The VAE consists of:
  • Encoder: Converts images to latent representations using downsampling blocks
  • Decoder: Reconstructs images from latents using upsampling blocks
  • Diagonal Gaussian distribution: For sampling latents from the distribution
  • Quantization convolutions: Optional 1x1 convolutions before/after latent space
Located in src/maxdiffusion/models/vae_flax.py:764

Configuration parameters

in_channels
int
default:"3"
Number of channels in the input image
out_channels
int
default:"3"
Number of channels in the output
down_block_types
Tuple[str]
default:"('DownEncoderBlock2D',)"
Tuple of downsample block types
up_block_types
Tuple[str]
default:"('UpDecoderBlock2D',)"
Tuple of upsample block types
block_out_channels
Tuple[int]
default:"(64,)"
Tuple of block output channels
layers_per_block
int
default:"1"
Number of ResNet layers per block
latent_channels
int
default:"4"
Number of channels in the latent space
norm_num_groups
int
default:"32"
The number of groups for normalization
scaling_factor
float
default:"0.18215"
The component-wise standard deviation of the trained latent space.
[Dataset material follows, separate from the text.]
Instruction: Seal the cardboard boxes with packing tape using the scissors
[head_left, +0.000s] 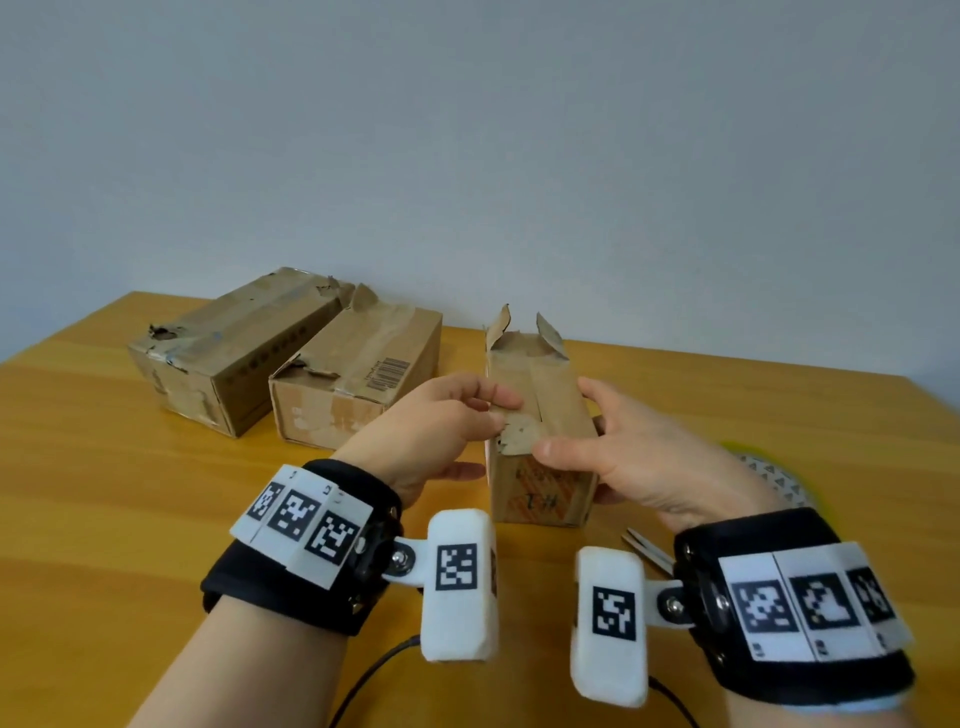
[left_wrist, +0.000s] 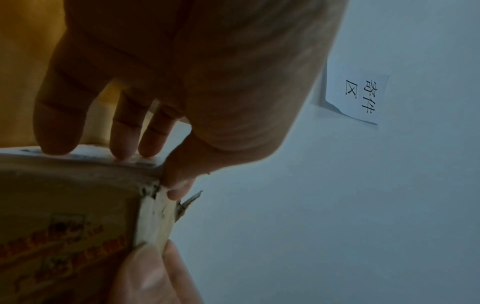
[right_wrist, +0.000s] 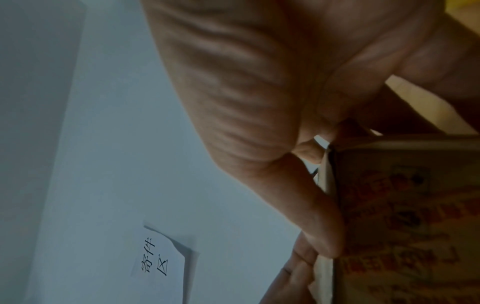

Used to scale the latent space to have unit variance when training the diffusion model

Methods

encode

Encodes an image into its latent representation. Parameters:
sample
jnp.ndarray
Input image tensor
deterministic
bool
default:"True"
Whether to use deterministic encoding
Returns:
latent_dist
FlaxDiagonalGaussianDistribution
Encoded outputs represented as the mean and logvar. Allows for sampling latents from the distribution

decode

Decodes latent representations into images. Parameters:
latents
jnp.ndarray
Latent representations to decode
deterministic
bool
default:"True"
Whether to use deterministic decoding
Returns:
sample
jnp.ndarray
The decoded output sample from the last layer of the model with shape (batch_size, num_channels, height, width)

FlaxDiagonalGaussianDistribution

Distribution class for VAE latent space located at src/maxdiffusion/models/vae_flax.py:725.

Methods

sample

Samples from the distribution.
key
jax.random.PRNGKey
Random key for sampling
sample
jnp.ndarray
Sampled latent tensor

mode

Returns the mode of the distribution (mean).
mode
jnp.ndarray
The mean of the distribution

Sub-components

FlaxEncoder

VAE encoder implementation located at src/maxdiffusion/models/vae_flax.py:483.

FlaxDecoder

VAE decoder implementation located at src/maxdiffusion/models/vae_flax.py:603.

FlaxResnetBlock2D

2D ResNet block with group normalization located at src/maxdiffusion/models/vae_flax.py:130.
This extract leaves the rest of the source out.